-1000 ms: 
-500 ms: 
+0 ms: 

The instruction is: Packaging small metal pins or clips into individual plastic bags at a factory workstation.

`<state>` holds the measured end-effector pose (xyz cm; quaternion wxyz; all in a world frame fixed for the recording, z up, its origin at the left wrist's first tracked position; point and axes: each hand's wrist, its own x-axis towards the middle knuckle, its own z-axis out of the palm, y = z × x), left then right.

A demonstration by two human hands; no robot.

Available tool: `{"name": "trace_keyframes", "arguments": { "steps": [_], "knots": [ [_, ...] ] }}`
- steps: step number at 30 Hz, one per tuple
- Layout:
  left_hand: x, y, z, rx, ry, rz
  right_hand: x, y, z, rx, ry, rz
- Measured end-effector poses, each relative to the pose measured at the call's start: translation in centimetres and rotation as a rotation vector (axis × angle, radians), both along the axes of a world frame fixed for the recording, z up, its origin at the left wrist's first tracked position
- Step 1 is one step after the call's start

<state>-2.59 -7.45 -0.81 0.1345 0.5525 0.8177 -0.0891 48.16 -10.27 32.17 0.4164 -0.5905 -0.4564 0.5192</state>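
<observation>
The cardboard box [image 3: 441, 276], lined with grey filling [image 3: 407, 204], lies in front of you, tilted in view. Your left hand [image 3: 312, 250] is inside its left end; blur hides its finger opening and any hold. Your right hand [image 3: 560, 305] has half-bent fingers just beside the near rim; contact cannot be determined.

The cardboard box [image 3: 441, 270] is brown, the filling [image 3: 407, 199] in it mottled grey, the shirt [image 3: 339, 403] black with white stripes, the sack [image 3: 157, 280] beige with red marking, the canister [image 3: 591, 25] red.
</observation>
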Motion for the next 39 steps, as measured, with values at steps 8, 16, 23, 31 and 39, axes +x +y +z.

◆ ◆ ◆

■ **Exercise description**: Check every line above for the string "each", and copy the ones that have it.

■ **Answer to this exercise**:
`<state>` holds the measured end-effector pose (xyz cm; quaternion wxyz; all in a world frame fixed for the recording, z up, its origin at the left wrist's first tracked position; point and axes: each hand's wrist, its own x-axis towards the middle knuckle, its own z-axis out of the palm, y = z × x), left then right.
- Measured end-effector poses, each relative to the pose measured at the call's start: translation in centimetres and rotation as a rotation vector (axis × angle, radians), both along the axes of a world frame fixed for the recording, z up, its origin at the left wrist's first tracked position

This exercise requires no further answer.